> _Exercise objective_
Set down the data that follows, exactly and completely.

Source data START

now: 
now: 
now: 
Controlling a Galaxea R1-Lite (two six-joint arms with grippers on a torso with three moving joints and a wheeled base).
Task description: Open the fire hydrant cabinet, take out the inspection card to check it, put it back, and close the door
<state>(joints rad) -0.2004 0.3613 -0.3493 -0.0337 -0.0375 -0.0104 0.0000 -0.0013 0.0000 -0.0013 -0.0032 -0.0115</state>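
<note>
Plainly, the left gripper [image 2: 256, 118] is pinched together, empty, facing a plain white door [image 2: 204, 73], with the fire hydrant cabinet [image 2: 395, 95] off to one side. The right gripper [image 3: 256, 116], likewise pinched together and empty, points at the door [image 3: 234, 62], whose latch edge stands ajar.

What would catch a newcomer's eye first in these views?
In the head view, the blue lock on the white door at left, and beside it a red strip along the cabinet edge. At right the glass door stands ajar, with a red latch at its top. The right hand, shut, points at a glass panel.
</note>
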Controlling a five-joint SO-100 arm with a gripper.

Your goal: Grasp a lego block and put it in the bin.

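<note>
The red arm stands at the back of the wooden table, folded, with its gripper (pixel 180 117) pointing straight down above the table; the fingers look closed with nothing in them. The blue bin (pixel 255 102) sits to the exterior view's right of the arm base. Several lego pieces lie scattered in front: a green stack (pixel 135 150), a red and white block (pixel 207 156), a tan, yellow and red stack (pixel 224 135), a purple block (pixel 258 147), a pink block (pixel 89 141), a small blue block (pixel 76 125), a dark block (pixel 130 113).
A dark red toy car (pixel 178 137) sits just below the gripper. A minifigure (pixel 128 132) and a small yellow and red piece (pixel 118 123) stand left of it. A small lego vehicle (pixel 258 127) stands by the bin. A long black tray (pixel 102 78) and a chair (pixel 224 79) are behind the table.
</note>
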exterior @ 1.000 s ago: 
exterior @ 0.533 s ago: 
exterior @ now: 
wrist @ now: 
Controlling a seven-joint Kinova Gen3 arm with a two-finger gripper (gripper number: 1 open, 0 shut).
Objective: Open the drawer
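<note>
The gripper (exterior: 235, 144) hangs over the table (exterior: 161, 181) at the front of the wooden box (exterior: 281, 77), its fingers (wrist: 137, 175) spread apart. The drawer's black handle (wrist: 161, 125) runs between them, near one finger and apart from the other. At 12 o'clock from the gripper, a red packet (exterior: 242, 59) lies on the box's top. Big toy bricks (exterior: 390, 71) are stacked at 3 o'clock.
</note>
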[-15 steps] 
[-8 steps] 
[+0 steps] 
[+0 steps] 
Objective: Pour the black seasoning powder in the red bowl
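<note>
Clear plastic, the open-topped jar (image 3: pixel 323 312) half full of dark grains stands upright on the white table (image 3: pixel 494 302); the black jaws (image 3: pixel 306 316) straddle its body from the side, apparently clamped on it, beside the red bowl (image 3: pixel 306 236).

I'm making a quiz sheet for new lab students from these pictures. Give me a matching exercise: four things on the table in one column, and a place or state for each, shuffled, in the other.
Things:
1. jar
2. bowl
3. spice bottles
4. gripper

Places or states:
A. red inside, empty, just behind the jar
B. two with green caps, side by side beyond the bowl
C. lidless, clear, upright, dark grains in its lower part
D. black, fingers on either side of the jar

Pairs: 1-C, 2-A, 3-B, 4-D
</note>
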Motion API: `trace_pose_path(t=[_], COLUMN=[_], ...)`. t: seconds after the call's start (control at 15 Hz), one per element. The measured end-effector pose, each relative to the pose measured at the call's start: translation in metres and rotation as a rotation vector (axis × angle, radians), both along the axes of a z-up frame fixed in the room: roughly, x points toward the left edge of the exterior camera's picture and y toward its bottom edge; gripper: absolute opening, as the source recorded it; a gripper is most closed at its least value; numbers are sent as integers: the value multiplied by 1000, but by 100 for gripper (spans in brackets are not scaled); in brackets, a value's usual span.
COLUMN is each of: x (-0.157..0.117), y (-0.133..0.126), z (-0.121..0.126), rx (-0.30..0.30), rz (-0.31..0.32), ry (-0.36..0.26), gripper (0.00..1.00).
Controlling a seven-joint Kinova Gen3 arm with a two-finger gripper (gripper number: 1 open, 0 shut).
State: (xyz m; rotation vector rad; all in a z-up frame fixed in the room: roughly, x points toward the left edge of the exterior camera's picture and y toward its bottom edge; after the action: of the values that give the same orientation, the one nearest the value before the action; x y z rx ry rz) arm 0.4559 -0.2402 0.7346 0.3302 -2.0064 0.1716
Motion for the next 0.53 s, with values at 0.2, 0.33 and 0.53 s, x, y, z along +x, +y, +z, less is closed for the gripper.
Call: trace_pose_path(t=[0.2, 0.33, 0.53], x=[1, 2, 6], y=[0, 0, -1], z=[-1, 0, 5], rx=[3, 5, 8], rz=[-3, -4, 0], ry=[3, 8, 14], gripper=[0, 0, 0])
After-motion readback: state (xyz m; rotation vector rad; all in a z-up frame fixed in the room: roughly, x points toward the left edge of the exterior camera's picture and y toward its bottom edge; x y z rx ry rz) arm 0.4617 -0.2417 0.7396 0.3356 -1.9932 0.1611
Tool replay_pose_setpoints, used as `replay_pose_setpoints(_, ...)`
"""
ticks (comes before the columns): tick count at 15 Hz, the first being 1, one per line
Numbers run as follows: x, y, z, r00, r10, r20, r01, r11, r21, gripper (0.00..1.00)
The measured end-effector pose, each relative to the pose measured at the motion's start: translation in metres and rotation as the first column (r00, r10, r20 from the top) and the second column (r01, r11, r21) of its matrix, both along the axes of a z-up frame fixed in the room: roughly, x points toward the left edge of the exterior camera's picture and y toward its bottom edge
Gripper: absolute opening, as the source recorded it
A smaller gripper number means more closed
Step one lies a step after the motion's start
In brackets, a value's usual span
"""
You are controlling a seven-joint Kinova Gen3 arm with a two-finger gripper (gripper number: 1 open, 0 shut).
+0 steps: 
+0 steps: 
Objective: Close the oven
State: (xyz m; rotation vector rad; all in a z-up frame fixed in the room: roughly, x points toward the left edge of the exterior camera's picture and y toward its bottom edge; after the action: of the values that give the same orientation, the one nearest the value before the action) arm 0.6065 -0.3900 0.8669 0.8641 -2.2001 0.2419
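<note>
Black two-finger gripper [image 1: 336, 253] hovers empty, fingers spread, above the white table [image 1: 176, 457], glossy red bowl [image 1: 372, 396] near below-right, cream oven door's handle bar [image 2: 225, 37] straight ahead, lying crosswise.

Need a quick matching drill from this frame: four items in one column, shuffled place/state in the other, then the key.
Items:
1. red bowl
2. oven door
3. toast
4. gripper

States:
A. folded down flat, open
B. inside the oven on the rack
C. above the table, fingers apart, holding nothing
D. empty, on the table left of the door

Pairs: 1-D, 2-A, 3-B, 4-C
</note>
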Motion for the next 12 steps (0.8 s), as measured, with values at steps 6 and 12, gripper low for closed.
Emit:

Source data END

> _Solution to this exercise_
now: 
now: 
now: 
Controlling a Galaxea R1-Lite (two six-joint arms with grippers on a torso with three moving joints and a wheeled base).
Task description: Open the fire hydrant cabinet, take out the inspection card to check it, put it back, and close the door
<state>(joints rad) -0.2004 0.3613 -0.3493 -0.0337 -0.0375 -0.0104 0.0000 -0.0013 0.0000 -0.0013 -0.0032 -0.0115</state>
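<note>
Plainly, the left gripper [image 2: 256, 118] is pinched together, empty, facing a plain white door [image 2: 204, 73], with the fire hydrant cabinet [image 2: 395, 95] off to one side. The right gripper [image 3: 256, 116], likewise pinched together and empty, points at the door [image 3: 234, 62], whose latch edge stands ajar.

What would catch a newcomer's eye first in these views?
In the head view, the blue lock on the white door at left, and beside it a red strip along the cabinet edge. At right the glass door stands ajar, with a red latch at its top. The right hand, shut, points at a glass panel.
</note>
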Controlling a five-joint SO-100 arm with a gripper.

Your goal: Grasp a lego block and put it in the bin.

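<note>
The red arm stands at the back of the wooden table, folded, with its gripper (pixel 180 117) pointing straight down above the table; the fingers look closed with nothing in them. The blue bin (pixel 255 102) sits to the exterior view's right of the arm base. Several lego pieces lie scattered in front: a green stack (pixel 135 150), a red and white block (pixel 207 156), a tan, yellow and red stack (pixel 224 135), a purple block (pixel 258 147), a pink block (pixel 89 141), a small blue block (pixel 76 125), a dark block (pixel 130 113).
A dark red toy car (pixel 178 137) sits just below the gripper. A minifigure (pixel 128 132) and a small yellow and red piece (pixel 118 123) stand left of it. A small lego vehicle (pixel 258 127) stands by the bin. A long black tray (pixel 102 78) and a chair (pixel 224 79) are behind the table.
</note>
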exterior @ 1.000 s ago: 
exterior @ 0.533 s ago: 
exterior @ now: 
wrist @ now: 
Controlling a seven-joint Kinova Gen3 arm with a two-finger gripper (gripper number: 1 open, 0 shut).
Objective: Open the drawer
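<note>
The gripper (exterior: 235, 144) hangs over the table (exterior: 161, 181) at the front of the wooden box (exterior: 281, 77), its fingers (wrist: 137, 175) spread apart. The drawer's black handle (wrist: 161, 125) runs between them, near one finger and apart from the other. At 12 o'clock from the gripper, a red packet (exterior: 242, 59) lies on the box's top. Big toy bricks (exterior: 390, 71) are stacked at 3 o'clock.
</note>
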[-15 steps] 
[-8 steps] 
[+0 steps] 
[+0 steps] 
Objective: Pour the black seasoning powder in the red bowl
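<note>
Clear plastic, the open-topped jar (image 3: pixel 323 312) half full of dark grains stands upright on the white table (image 3: pixel 494 302); the black jaws (image 3: pixel 306 316) straddle its body from the side, apparently clamped on it, beside the red bowl (image 3: pixel 306 236).

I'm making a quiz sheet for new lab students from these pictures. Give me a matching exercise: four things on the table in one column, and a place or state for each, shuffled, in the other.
Things:
1. jar
2. bowl
3. spice bottles
4. gripper

Places or states:
A. red inside, empty, just behind the jar
B. two with green caps, side by side beyond the bowl
C. lidless, clear, upright, dark grains in its lower part
D. black, fingers on either side of the jar

Pairs: 1-C, 2-A, 3-B, 4-D
</note>
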Motion API: `trace_pose_path(t=[_], COLUMN=[_], ...)`. t: seconds after the call's start (control at 15 Hz), one per element. The measured end-effector pose, each relative to the pose measured at the call's start: translation in metres and rotation as a rotation vector (axis × angle, radians), both along the axes of a z-up frame fixed in the room: roughly, x points toward the left edge of the exterior camera's picture and y toward its bottom edge; gripper: absolute opening, as the source recorded it; a gripper is most closed at its least value; numbers are sent as integers: the value multiplied by 1000, but by 100 for gripper (spans in brackets are not scaled); in brackets, a value's usual span.
COLUMN is each of: x (-0.157..0.117), y (-0.133..0.126), z (-0.121..0.126), rx (-0.30..0.30), rz (-0.31..0.32), ry (-0.36..0.26), gripper (0.00..1.00).
Controlling a seven-joint Kinova Gen3 arm with a two-finger gripper (gripper number: 1 open, 0 shut).
State: (xyz m; rotation vector rad; all in a z-up frame fixed in the room: roughly, x points toward the left edge of the exterior camera's picture and y toward its bottom edge; after the action: of the values that give the same orientation, the one nearest the value before the action; x y z rx ry rz) arm 0.4559 -0.2402 0.7346 0.3302 -2.0064 0.1716
Motion for the next 0.53 s, with values at 0.2, 0.33 and 0.53 s, x, y, z along +x, +y, +z, less is closed for the gripper.
Call: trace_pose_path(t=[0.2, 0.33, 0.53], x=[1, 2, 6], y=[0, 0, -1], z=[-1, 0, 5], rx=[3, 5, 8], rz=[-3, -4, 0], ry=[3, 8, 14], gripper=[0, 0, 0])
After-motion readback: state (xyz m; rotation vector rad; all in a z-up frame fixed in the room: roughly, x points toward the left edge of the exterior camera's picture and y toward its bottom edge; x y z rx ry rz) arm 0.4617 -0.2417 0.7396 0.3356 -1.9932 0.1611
Tool replay_pose_setpoints, used as `replay_pose_setpoints(_, ...)`
"""
ticks (comes before the columns): tick count at 15 Hz, the first being 1, one per line
Numbers run as follows: x, y, z, r00, r10, r20, r01, r11, r21, gripper (0.00..1.00)
The measured end-effector pose, each relative to the pose measured at the motion's start: translation in metres and rotation as the first column (r00, r10, r20 from the top) and the second column (r01, r11, r21) of its matrix, both along the axes of a z-up frame fixed in the room: roughly, x points toward the left edge of the exterior camera's picture and y toward its bottom edge
Gripper: absolute opening, as the source recorded it
A smaller gripper number means more closed
Step one lies a step after the motion's start
In brackets, a value's usual span
"""
You are controlling a seven-joint Kinova Gen3 arm with a two-finger gripper (gripper number: 1 open, 0 shut).
+0 steps: 
+0 steps: 
Objective: Close the oven
State: (xyz m; rotation vector rad; all in a z-up frame fixed in the room: roughly, x points toward the left edge of the exterior camera's picture and y toward its bottom edge; after the action: of the values that give the same orientation, the one nearest the value before the action) arm 0.6065 -0.3900 0.8669 0.8641 -2.2001 0.2419
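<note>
Black two-finger gripper [image 1: 336, 253] hovers empty, fingers spread, above the white table [image 1: 176, 457], glossy red bowl [image 1: 372, 396] near below-right, cream oven door's handle bar [image 2: 225, 37] straight ahead, lying crosswise.

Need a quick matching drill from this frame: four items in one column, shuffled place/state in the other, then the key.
Items:
1. red bowl
2. oven door
3. toast
4. gripper

States:
A. folded down flat, open
B. inside the oven on the rack
C. above the table, fingers apart, holding nothing
D. empty, on the table left of the door

Pairs: 1-D, 2-A, 3-B, 4-C
</note>
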Motion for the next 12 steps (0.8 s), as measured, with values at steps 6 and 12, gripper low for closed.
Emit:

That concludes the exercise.